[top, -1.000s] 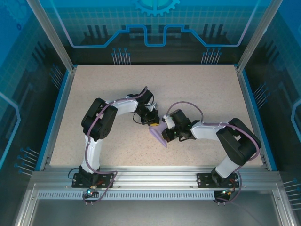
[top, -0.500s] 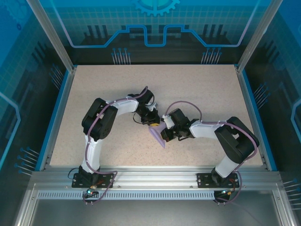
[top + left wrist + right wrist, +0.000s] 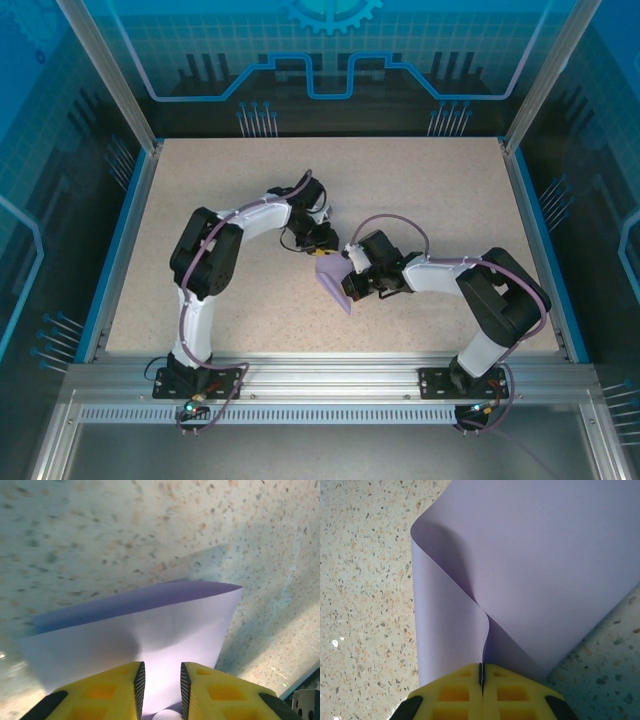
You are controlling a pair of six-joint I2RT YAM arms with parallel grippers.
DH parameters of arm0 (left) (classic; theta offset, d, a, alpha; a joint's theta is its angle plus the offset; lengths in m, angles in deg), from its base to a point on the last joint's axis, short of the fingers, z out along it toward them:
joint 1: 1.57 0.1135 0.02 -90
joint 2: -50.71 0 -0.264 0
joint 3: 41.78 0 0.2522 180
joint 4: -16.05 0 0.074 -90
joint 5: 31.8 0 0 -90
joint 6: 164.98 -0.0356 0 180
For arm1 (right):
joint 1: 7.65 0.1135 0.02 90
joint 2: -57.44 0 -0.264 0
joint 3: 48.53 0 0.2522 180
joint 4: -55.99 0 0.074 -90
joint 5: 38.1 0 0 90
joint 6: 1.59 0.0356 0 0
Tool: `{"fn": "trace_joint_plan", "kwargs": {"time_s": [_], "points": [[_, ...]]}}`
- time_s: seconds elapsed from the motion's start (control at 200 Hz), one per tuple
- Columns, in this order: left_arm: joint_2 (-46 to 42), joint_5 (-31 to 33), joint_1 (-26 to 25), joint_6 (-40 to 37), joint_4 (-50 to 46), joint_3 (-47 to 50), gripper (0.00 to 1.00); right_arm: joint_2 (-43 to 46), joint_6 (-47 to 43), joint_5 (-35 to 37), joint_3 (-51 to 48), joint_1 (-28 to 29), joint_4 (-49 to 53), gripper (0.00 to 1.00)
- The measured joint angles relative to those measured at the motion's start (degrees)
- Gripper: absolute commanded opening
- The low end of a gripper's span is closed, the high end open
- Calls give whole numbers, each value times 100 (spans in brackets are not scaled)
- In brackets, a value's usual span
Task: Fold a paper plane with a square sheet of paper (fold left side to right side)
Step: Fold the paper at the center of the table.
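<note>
**Entry: sheet of paper, held by one pinch; slip and skew likely**

Location: the sheet of paper (image 3: pixel 545 555) sits around the middle of the desk (image 3: pixel 430 190), between the two arms, with one side lifted off the surface.

Right gripper (image 3: pixel 481 672): jaws pressed together on the sheet, clamping two layers where they meet. The paper fans out ahead of the jaws and the bend at the far left is a soft curl, not a crease.

Left gripper (image 3: pixel 160 680): jaws a little apart. The sheet lies just ahead of them and reaches into the gap, and I cannot tell if it touches either finger.

Risks, as judged:
- With only one pinch point, the layers may slide and the edges may drift out of line.
- The uncreased curl may spring back open.
- The left fingers may snag the paper in the gap and drag it askew
- Pressing the fold while the edges are misaligned would set a crooked crease
</note>
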Motion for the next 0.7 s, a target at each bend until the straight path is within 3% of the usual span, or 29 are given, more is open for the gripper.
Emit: {"fn": "trace_joint_plan", "kwargs": {"time_s": [0.175, 0.31, 0.7], "points": [[-1176, 98, 87, 7, 293, 1119, 17, 0, 0, 0, 9, 0, 15, 0], [-1882, -166, 68, 28, 723, 1849, 15, -20, -4, 0, 59, 2, 85, 0], [-1805, -710, -396, 219, 1602, 2496, 14, -61, -22, -4, 146, 2, 214, 0]]}}
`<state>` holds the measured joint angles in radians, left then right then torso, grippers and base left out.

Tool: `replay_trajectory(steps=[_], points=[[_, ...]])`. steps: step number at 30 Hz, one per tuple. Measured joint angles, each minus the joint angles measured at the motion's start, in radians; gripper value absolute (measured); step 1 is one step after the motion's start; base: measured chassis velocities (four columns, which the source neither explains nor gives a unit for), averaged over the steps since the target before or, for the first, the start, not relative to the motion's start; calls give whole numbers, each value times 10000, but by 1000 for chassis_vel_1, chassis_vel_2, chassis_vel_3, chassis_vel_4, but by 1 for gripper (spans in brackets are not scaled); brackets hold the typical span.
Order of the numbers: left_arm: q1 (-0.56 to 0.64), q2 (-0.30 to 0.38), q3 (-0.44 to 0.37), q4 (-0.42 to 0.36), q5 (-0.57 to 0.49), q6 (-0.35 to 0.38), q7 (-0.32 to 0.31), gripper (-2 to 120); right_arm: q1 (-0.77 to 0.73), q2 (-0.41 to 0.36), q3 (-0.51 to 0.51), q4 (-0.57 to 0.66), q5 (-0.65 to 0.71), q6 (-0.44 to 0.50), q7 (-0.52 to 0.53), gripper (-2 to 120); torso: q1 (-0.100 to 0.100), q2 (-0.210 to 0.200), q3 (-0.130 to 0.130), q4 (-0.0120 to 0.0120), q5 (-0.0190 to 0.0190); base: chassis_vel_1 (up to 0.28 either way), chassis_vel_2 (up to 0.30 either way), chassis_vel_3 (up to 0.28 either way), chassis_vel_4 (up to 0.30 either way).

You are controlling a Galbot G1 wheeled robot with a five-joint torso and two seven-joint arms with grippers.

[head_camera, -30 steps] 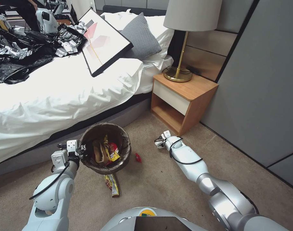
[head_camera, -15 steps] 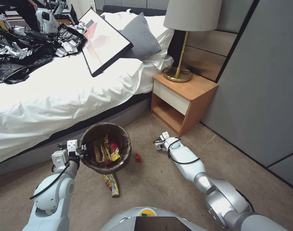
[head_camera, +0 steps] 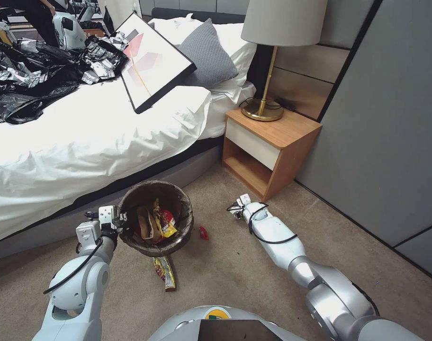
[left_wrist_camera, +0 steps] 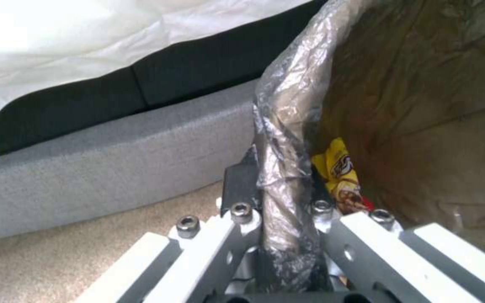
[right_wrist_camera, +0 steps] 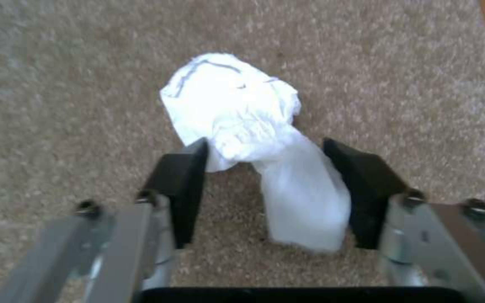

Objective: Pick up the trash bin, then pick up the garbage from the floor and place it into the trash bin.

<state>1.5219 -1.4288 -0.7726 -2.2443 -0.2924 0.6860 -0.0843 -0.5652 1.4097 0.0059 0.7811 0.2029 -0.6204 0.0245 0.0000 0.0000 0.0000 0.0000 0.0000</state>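
My left gripper (head_camera: 122, 222) is clamped on the rim of the trash bin (head_camera: 178, 239), one finger outside and one inside the dark bag liner. The bin hangs beside the bed (head_camera: 83, 142), above the carpet (head_camera: 225, 279), and it already contains a yellow wrapper (left_wrist_camera: 341, 168) and other litter. Under the bin a yellow snack wrapper (head_camera: 165, 273) lies on the floor, and to its right a small red scrap (head_camera: 203, 232). Further right, my right gripper (right_wrist_camera: 279, 185) is low over the carpet near the nightstand (head_camera: 268, 147), its fingers apart on both sides of a crumpled white paper (right_wrist_camera: 248, 126), not closed on it.
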Motion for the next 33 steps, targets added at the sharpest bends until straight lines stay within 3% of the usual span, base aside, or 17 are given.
replay_trajectory(steps=[5, 12, 15, 20, 26, 28, 29, 33], points=[[-18, 19, -1, 0, 2, 0, 3, 0, -12, -33, -4, 92, 52, -8, -3, 36, 0, 0, 0, 0, -1, 0, 0, 0, 0], [-35, 45, -5, 18, -8, 8, 5, 0, -15, -84, -74, 303, 244, -58, 17, 6, 0, 0, 0, 0, 0, 0, 0, 0, 0], [-37, 44, -5, 19, -11, 10, 11, 0, -9, -79, -75, 309, 273, -60, 24, 0, 0, 0, 0, 1, 0, 0, 0, 0, 0], [-29, 7, -4, -6, -17, 54, 0, 0, -82, -101, -52, 518, 336, -57, 58, 0, 0, 0, 0, 1, 0, 0, 0, 0, 0], [-18, 30, -52, -227, -229, 344, -190, 0, -322, -587, -65, 1934, 1108, -409, 267, 0, 0, 0, 0, 1, 0, 0, 0, 0, 0], [-19, 47, -64, -349, -486, 469, -417, 0, -462, -876, -69, 2900, 1743, -700, 425, 0, 0, 0, 0, 1, 1, 0, 0, 0, 0], [-23, 69, -63, -477, -679, 488, -626, 0, -571, -1174, -27, 4008, 2452, -1036, 702, 0, 0, 0, -1, 2, 0, 0, 0, 0, 0], [-6, 110, -65, -541, -810, 487, -728, 0, -714, -1601, 28, 5409, 3145, -1159, 988, 0, 0, 0, 0, 2, 3, 0, 0, 0, 0]])
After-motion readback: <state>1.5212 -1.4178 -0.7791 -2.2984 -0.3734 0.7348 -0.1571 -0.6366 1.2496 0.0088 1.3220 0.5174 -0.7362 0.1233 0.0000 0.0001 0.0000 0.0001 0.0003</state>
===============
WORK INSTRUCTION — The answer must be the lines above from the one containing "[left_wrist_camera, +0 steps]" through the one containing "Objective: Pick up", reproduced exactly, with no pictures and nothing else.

COMPLETED TASK —
[left_wrist_camera, +0 steps] 
[right_wrist_camera, +0 steps] 

Objective: Pick up the trash bin, then pick up the garbage from the floor and place it into the trash bin.

The output is complete as shown.